そして高校受験を目前に、成績が一向に上がらない私を見かねたのか親の知り合いのツテで家庭教師が来ることになり、強制的にサボれない環境に追いやられました。多分親はこれで安心を買い、その先生(当時現役九大生)も教えたいというオーラよりも、時給良いし飯付きだし紹介されたし仕方ねぇなー的な感じで、私とコミュニケーションを取るというよりも淡々と勉強を教え時間の経過を待つ、そして私はその先生のコトが全く好きになれなかったしそもそもやる気が無いという、誰も力が入ってない不毛な関係性が見事に構築されていました。

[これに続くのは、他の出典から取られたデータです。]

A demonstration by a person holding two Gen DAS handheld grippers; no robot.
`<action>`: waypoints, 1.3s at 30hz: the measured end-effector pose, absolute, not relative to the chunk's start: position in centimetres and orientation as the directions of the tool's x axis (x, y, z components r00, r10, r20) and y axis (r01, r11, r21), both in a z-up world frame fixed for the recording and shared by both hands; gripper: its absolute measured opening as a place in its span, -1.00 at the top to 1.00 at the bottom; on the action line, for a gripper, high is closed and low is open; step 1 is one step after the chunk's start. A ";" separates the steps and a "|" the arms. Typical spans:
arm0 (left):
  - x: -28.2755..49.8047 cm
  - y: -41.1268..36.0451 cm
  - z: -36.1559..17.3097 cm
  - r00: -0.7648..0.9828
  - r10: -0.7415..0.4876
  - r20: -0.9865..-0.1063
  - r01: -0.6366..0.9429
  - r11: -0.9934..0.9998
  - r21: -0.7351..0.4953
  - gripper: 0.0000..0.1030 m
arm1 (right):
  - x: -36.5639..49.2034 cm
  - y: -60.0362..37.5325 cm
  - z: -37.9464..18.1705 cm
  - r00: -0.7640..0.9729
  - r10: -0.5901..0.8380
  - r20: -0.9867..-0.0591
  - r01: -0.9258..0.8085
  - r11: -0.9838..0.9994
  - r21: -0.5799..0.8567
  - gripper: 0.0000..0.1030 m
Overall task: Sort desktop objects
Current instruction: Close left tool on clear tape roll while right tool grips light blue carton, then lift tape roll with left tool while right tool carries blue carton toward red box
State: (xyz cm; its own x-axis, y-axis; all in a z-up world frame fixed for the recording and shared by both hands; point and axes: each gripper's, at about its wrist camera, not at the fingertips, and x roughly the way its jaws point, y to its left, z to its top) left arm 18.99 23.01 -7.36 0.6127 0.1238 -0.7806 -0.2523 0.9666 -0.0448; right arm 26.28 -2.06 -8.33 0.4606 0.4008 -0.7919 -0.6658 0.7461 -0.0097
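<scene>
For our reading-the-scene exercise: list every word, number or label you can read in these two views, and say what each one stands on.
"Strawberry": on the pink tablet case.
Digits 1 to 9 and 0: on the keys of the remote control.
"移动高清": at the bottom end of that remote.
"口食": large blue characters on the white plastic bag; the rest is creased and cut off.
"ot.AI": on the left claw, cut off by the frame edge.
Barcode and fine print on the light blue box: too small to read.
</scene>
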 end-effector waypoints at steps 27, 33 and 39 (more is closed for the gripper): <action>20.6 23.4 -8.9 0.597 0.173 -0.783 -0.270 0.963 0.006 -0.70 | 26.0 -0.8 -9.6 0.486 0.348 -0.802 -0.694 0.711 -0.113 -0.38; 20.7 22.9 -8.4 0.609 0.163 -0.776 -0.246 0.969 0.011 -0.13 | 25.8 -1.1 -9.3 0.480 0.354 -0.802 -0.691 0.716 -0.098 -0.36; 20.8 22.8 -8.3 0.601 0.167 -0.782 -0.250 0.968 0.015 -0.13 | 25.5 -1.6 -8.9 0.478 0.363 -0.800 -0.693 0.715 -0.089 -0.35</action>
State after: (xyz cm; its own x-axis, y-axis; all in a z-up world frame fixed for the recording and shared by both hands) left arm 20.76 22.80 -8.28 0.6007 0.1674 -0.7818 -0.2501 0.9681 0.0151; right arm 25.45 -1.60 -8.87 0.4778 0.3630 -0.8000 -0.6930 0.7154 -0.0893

強制的に与えられた環境に日々悶々としながらその修行に耐えていたのですが、数学の勉強の時に滅茶苦茶難しい問題を、ある裏技的数式を使うといとも簡単に答えが出るということを教えてもらい、一瞬だけ「数学おもしろっ!」と思ってしまいました。そしてその先生も私が興奮してるのが分かったのでしょう、ドヤ感が溢れていたのを今でも鮮明に覚えています。

案の定、次の試験はそれと同様の問題が出たのですが、お忘れじゃないですよね?英語の3事件で大いに捻くれ、大人の強制的な押し付けに圧倒的不満を募らせていた私は、逆襲するチャンスや!とその問題の問いには、敢えてというか戦略的に何も記載しませんでした。


さすがに感情オフで教えてた家庭教師の先生も「これ教えたよね?すげーって言ってたよね?なんで空白なん?」と戸惑いを隠せない表情で聞いてきました。私は俯いて「これは教えてもらったので解けると思い、最後に回したら時間が無くなりました」と申し訳なさそうに呟き、でも心の中ではニヤついていました。

先生は思いっきり呆れた顔で「普通は解る問題から手を付けるんだよ・・」と呟き、普通じゃない子に教える難しさを体感してたように思います。  もちろん親もなんか知らんけどすげー怒っていて、先生が帰った後に先生が言ってた「普通は、、」という、正直私も分かってる普通の事を「普通は!!」と感情的に延々と私に向かって説教していたのを記憶しています。



今考えても当然誰も得しないし、親はお金の、先生は達成感の無い労力の、私は時間の無駄が発生した損だらけの関係性でしたが、大人に勝った!理不尽に勝った!という当時の私の欲求を満たすには十分な出来事でした。